One of the cornerstones of cancer research is Boston's Dana-Farber Cancer Institute; a place that I've visited many times. Since its founding in 1948, The Jimmy Fund , DFCI's fundraising arm, has raised over $750 million. Three-quarters of a billion dollars. The Jimmy Fund does a lot of good. A lot. And DFCI is recognized as one of the best oncology and cancer centers in the world. DFCI's early success was in advancements with chemotherapy drugs, screenings and oncology research. Yet, cancer is still the second-leading cause of death among both African-Americans and whites in this country.

These frustrations stem from the fact that few diseases, and to be more specific, fewer cancers have actually been cured. Hodgkin's Disease, the good kind, the kind that I had, is curable. Other curable cancers include colon, pancreatic, breast, lung and prostate. Of course, these cancers are only curable if an only they are caught early enough and haven't spread.

So when Chris Rock jokes that "...the same diseases been hanging out since I was a kid. What's the last shit a doctor cured? Polio?" He's sort of right.

◊◊◊

I'm usually a guarded optimist. But there are remarkable medical breakthroughs happening today, but more centrally, within the study of cancers. Vice's HBO special "Killing Cancer," outlined some of these advancements. Like the work being done at the Mayo Clinic, where they're using a reengineered HIV virus to help fight blood cancers (with a 90% success rate among young patients receiving the treatment). Results like that makes everybody turn their head to hear more. The money is trickling down. It's reaching the researchers, clearly. But leukemia, a blood cancer, was first outlined by French surgeon Alfred-Armand-Louis-Marie Velpeau in 1827. It was fully apathologized in 1845 by German doctor Rudolf Virchow. It was categorized as a disease in 1900.

That was a long time ago.

◊◊◊

But it's possible and quite probably more efficient to crowd-fund cures on our own, without the help of present-day "societies."
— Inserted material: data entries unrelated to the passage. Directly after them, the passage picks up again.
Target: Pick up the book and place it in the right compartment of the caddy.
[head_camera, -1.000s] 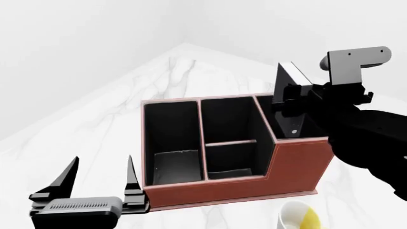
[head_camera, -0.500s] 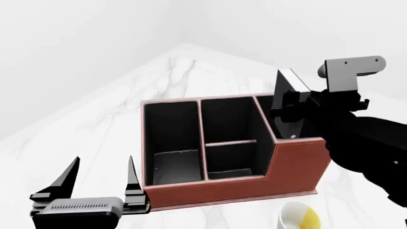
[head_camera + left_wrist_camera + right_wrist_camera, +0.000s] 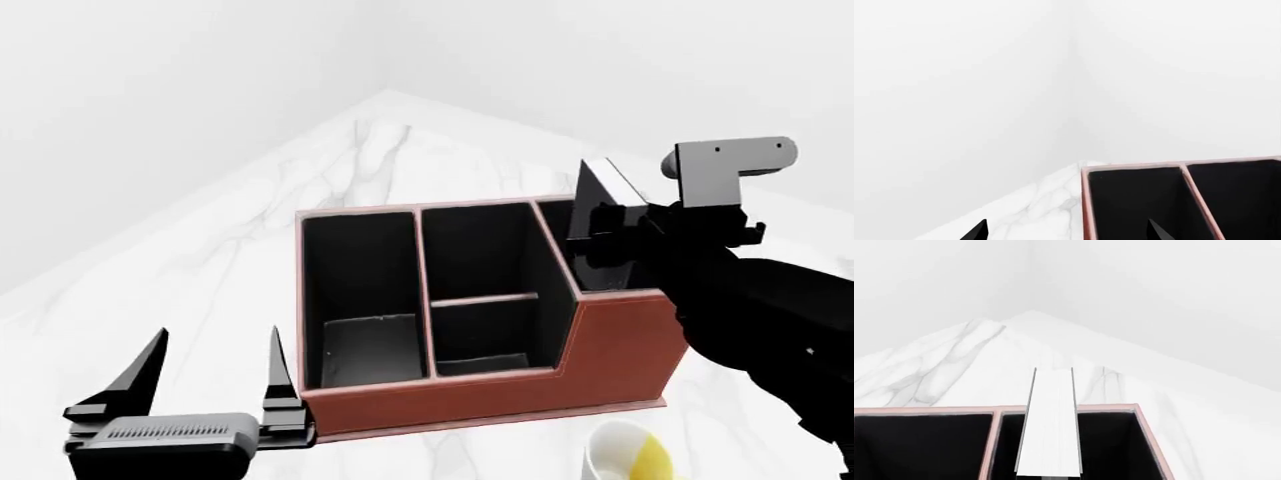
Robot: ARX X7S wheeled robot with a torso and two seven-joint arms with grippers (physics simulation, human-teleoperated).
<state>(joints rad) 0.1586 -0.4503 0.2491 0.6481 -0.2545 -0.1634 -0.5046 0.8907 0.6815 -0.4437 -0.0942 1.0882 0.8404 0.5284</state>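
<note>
At the lower left of the head view the left gripper (image 3: 214,375) hangs idle just beside the caddy (image 3: 534,385), its fingers spread wide and holding nothing. At the lower right edge sits a white-and-yellow mug (image 3: 625,455). Further back, at centre right, the right gripper (image 3: 607,235) is clamped on the book (image 3: 603,180), held upright over the right compartment (image 3: 558,225), its lower end apparently below the rim. To finish well, I judge the book should go straight down, clear of the divider wall, before the fingers part.
</note>
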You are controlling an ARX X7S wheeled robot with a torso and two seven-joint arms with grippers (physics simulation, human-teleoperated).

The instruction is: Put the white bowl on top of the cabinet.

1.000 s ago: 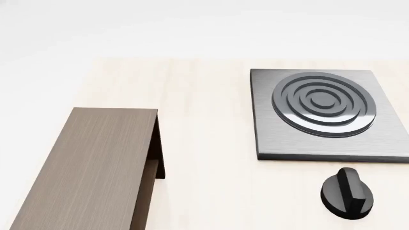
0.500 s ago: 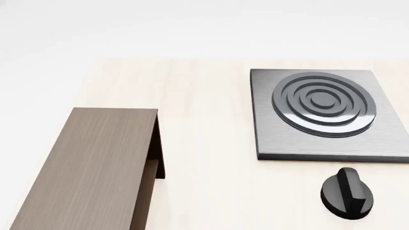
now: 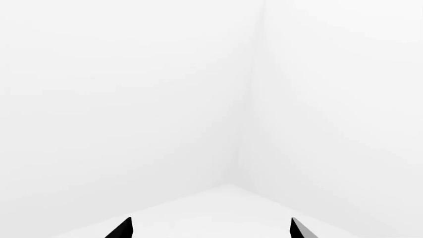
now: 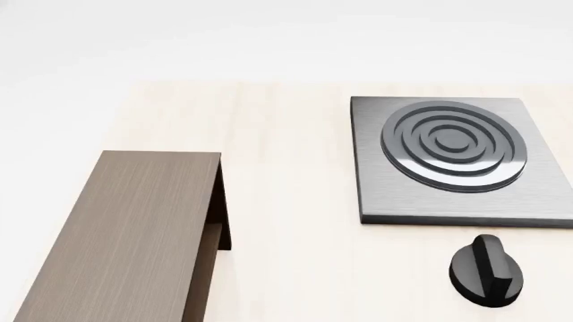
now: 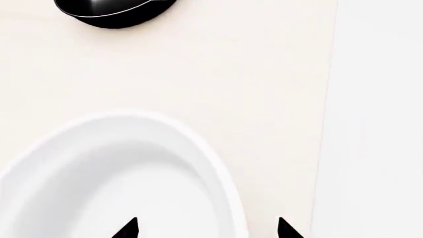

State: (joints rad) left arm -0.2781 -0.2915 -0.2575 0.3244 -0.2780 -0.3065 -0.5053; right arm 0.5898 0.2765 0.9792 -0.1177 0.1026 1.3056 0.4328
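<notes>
A pale wooden table [image 4: 286,201] is lying under blank white walls. The deep glossy white bowl [image 5: 112,178] is sitting on it, under the empty, spread right gripper [image 5: 208,229], well off the long dark brown wood-grain cabinet [image 4: 125,235], so everything is remaining. The left gripper [image 3: 210,229] is gaping, holding nothing.

The head camera looks steeply down on the table [image 4: 286,201]. The left wrist camera faces blank white walls; the right wrist camera hangs close above the table, sharing only that surface.
</notes>
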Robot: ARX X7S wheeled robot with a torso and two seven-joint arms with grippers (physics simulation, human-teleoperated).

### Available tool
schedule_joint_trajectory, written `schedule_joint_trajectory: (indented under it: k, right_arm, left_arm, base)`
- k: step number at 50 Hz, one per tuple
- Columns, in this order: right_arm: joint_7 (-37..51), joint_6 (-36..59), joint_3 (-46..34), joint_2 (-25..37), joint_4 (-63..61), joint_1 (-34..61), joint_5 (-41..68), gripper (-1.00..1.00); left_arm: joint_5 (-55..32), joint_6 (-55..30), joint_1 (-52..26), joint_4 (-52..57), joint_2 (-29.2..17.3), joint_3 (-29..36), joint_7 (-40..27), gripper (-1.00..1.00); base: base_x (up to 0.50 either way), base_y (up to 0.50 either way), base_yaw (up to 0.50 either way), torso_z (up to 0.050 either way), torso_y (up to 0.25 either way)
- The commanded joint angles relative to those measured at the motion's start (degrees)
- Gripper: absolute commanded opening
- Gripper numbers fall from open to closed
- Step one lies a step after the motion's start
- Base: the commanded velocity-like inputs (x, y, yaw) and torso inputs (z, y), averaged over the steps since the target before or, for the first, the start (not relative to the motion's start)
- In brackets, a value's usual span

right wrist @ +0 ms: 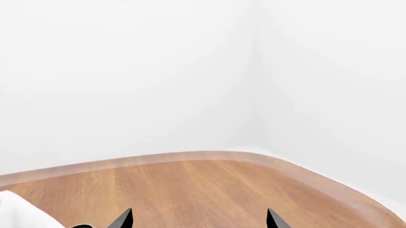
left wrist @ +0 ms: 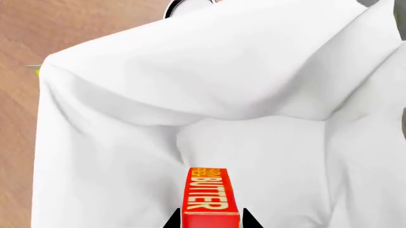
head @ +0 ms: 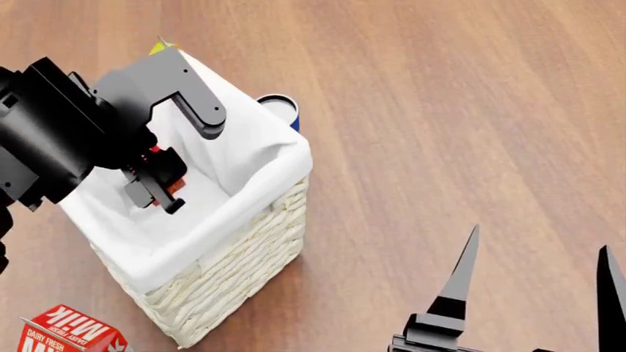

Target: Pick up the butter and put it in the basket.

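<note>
Left tool (head: pixel 161 187) grips butter (left wrist: pixel 209 192), seemingly inside basket (head: pixel 234 264).

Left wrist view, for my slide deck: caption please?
Left gripper holds the butter above the basket and its white liner.

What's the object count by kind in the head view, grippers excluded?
Butter carton: 1
Milk carton: 1
Basket: 1
Blue-and-white round container behind the basket: 1
Yellow-tipped item behind the basket, kind unclear: 1
Total: 5
</note>
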Motion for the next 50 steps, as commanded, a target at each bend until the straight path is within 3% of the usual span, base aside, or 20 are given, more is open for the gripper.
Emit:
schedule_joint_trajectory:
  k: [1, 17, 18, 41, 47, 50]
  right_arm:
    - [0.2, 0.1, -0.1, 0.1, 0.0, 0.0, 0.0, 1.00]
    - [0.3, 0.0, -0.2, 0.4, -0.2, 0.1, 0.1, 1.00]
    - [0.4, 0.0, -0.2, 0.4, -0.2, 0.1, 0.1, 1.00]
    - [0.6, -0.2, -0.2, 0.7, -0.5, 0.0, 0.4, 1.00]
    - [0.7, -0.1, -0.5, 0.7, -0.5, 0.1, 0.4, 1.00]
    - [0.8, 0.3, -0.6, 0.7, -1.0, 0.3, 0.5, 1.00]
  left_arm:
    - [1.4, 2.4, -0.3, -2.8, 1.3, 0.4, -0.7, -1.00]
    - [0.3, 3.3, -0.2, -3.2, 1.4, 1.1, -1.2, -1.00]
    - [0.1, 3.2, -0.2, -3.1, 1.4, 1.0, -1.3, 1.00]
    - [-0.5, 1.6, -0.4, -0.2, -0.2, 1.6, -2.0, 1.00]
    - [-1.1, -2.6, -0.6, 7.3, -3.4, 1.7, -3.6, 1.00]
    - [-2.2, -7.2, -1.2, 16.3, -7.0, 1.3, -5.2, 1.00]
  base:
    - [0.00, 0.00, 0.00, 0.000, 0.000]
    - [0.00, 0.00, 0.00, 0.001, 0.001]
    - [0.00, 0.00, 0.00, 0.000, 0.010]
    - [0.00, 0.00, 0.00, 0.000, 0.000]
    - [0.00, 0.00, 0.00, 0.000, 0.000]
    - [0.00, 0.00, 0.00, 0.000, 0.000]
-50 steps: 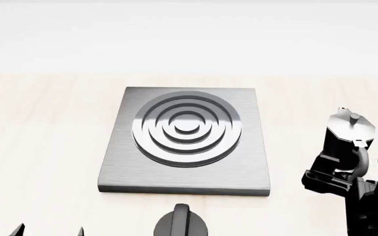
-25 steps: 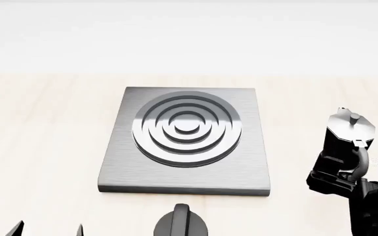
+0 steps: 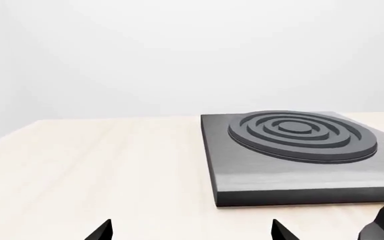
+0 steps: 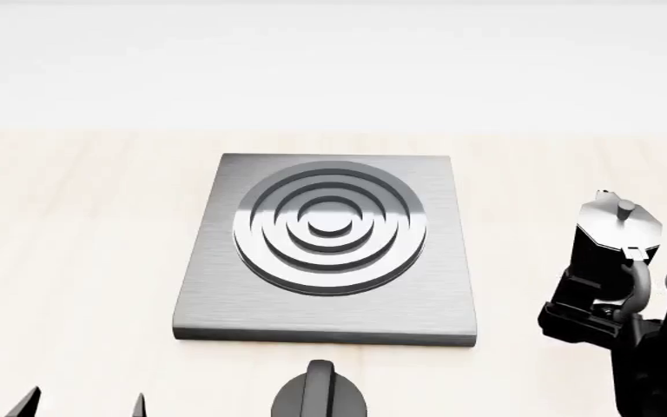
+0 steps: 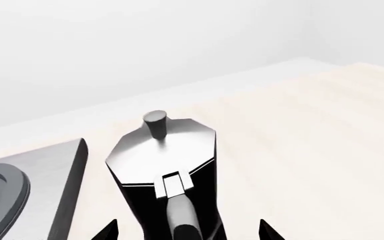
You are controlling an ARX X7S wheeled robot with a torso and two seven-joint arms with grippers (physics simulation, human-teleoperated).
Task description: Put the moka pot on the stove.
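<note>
Right gripper (image 4: 611,317): mostly cut off at the head view's lower right corner; a black arm mass fills that corner and overlaps the pot's base. In the right wrist view only two finger tips (image 5: 106,231) poke in at the picture's edge, one on each side of the pot's lower body, both with counter visible between tip and pot. The fingers are spread, not clamped. Whether anything lower down touches the handle is hidden.

Moka pot (image 4: 615,241): upright on the counter (image 4: 79,261), right of the stove (image 4: 327,252), apart from it, with bare counter between. Right wrist view shows the silver lid (image 5: 163,148) with its knob on top, and the hinge and handle (image 5: 180,220) facing the camera, running down between the two finger tips. The pot's base is out of frame there. In the head view the handle sits on the pot's near side, partly merged with the black gripper body, so the outline is hard to separate.

Left gripper (image 3: 190,232): only the two finger tips are visible in its wrist view and at the head view's lower left edge. They stand wide apart, nothing between them, low over the counter and short of the stove's near left corner.

Black round knob (image 4: 320,395): near the stove's front edge, cut off by the head view's bottom edge. A dark sliver of it shows in the left wrist view's corner.

Stove burner rings are bare.
</note>
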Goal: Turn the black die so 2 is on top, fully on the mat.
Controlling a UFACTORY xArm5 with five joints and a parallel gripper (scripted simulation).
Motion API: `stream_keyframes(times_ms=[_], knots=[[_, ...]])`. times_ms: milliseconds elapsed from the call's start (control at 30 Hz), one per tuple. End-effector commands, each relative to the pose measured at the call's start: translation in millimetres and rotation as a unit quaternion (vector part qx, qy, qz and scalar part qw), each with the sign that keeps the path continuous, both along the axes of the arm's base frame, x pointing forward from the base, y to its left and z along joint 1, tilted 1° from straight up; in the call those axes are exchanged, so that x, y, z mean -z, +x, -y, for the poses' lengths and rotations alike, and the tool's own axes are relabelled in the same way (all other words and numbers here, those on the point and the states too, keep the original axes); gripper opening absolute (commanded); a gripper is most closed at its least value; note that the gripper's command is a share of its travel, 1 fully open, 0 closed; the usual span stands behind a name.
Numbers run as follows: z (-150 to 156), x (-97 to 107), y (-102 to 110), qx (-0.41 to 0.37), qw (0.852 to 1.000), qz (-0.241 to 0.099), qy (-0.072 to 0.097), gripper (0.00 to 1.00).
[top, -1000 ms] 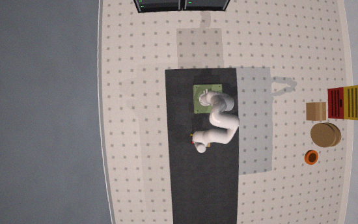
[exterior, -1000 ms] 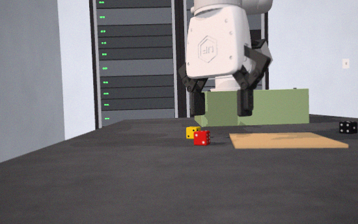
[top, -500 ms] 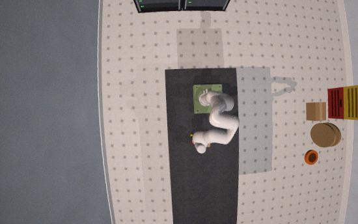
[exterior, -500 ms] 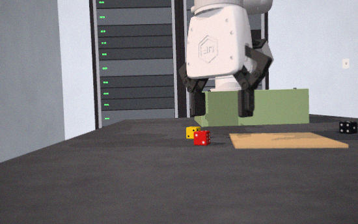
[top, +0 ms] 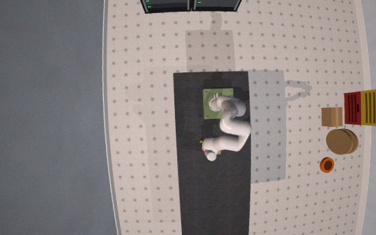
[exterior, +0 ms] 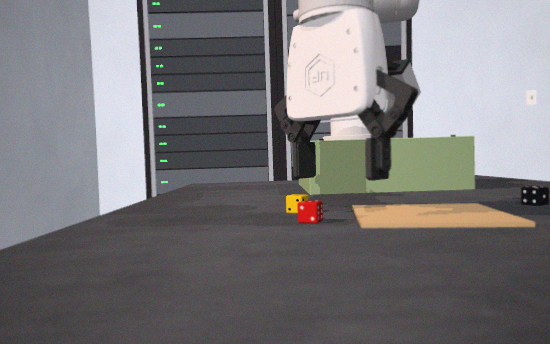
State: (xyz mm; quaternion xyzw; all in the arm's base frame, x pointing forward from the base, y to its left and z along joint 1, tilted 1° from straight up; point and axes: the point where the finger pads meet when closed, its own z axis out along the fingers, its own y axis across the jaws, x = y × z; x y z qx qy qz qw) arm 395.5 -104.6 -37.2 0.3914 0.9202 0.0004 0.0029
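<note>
In the side view the black die (exterior: 534, 195) lies on the dark table at the far right, off the tan mat (exterior: 440, 215) and behind its right end. A red die (exterior: 310, 211) and a yellow die (exterior: 294, 203) sit close together left of the mat. My gripper (exterior: 341, 169) hangs open and empty above the table, over the gap between the red die and the mat's left edge, far from the black die. In the top view the arm (top: 225, 134) covers most of this; only tiny bits of the yellow die (top: 201, 141) and the red die (top: 202, 149) show beside it.
The green base block (exterior: 395, 165) stands behind the mat. A server rack (exterior: 210, 95) stands at the back. On the floor at the right are a cardboard box (top: 331, 117), a round brown object (top: 341, 141), an orange bowl (top: 327, 164) and a red-yellow crate (top: 359, 108).
</note>
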Motion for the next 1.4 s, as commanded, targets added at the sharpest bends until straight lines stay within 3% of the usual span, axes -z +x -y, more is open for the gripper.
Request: stream_keyframes(times_ms=[0,633,933,1367], knots=[[0.3,-1.0,1.2,0.0,1.0,0.002,0.0,1.0],[-13.7,-0.9,-2.8,0.0,1.0,0.002,0.0,1.0],[-52.3,-0.9,-14.0,0.0,1.0,0.002,0.0,1.0],[-159.3,-0.9,-45.1,0.0,1.0,0.002,0.002,1.0]])
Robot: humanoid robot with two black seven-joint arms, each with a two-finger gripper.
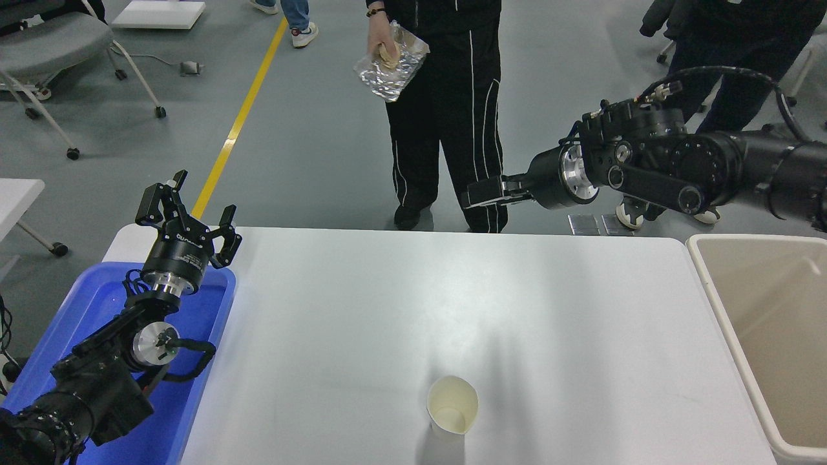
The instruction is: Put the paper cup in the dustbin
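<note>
The paper cup [452, 408] stands upright, open end up, near the front edge of the white table [400, 297], a little right of the middle. The beige dustbin [775, 310] stands against the table's right side. My right gripper [483, 194] hangs high over the table's far edge and points left, far from the cup; it is dark against a person's dark trousers and I cannot tell its state. My left gripper [190, 210] is open and empty, parked over the far end of the blue tray at the lower left.
A bright blue tray [97, 303] lies along the table's left side under the left arm. A person holding a foil bag [391, 64] stands close to the table's far edge, another person at the top right. Chairs stand at the top left.
</note>
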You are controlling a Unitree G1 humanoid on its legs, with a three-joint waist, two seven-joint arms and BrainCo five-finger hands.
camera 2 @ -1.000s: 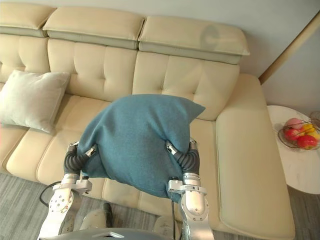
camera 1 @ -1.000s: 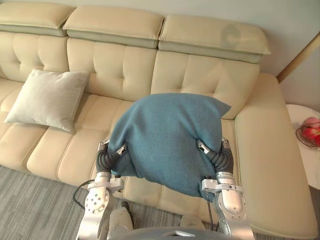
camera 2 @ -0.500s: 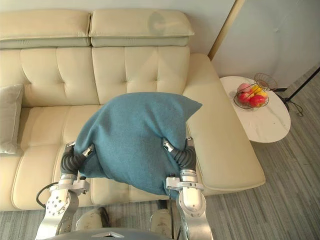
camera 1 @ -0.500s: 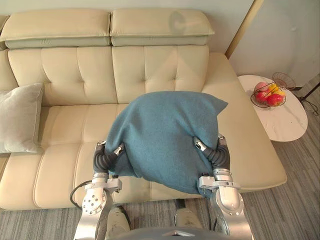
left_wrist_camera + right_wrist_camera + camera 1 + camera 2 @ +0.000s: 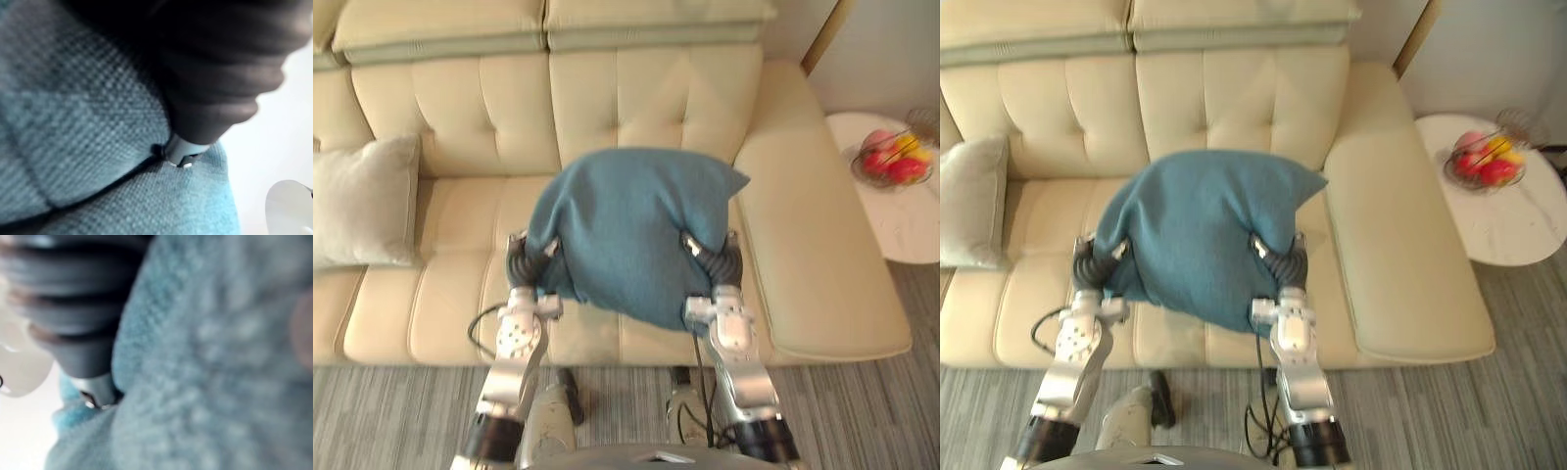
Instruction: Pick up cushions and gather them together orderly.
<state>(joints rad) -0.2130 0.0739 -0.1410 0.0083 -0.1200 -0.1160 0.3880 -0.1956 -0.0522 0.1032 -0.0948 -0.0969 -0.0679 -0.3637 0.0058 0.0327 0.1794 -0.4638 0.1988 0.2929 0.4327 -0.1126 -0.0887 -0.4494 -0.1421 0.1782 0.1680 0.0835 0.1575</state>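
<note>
Aloft, teal cushion [image 5: 631, 230] before cream sofa [image 5: 460, 137].

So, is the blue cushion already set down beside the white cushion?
No, the blue cushion sits between the left hand and right hand, well apart from the white cushion at the sofa's left.

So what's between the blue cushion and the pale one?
Just bare sofa seat between blue cushion and pale cushion, per the left eye view.

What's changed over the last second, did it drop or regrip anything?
Nothing taken or let go. The blue cushion stays pressed between the left hand and right hand over the sofa; the view shifted, so the camera moved. The white cushion stays at the sofa's left.
</note>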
Because we've done this before as a country. Sure, it was many, many years ago. Over seventy years ago, in fact. But it worked. It was called the March of Dimes. And it raised a lot of money; a ton of money, actually.

But it helped -- a lot. Because one of the beneficiaries of a March of Dimes medical grant was Jonas Salk. Salk used his grant to transform his routine virus typing project to the creation of the polio vaccine (and gave it away for free).

So there is precedent for crowd-funding disease cures.

The American Cancer Society spends 33.9% of its budget on fundraising. It spends money to ask you for money. And only 60.6% of its expenses go toward programs and services, i.e., what you think the money is going to when you send them $10.

That's woefully inefficient.

The ACS of course has to have a CEO to run its billion-dollar business. It is a business, after all. And outgoing CEO John Seffrin made close to $1 million last year.

Last I checked (didn't check), the Ice Bucket Challenge didn't have a high-priced CEO.

◊◊◊

History has shown that over-aggressive, one-off campaigns, like the March of Dimes, like the Ice Bucket Challenge, can work, and in at least one instance, can help achieve cures.

Which is why I propose we do an Ice Bucket Challenge every summer. Every summer it's a new disease. Cystic-Fibrosis. Alzheimer's. HIV. I don't really care what the disease is, so long as my YouTube history is full of :11 videos of people dumping water of their heads.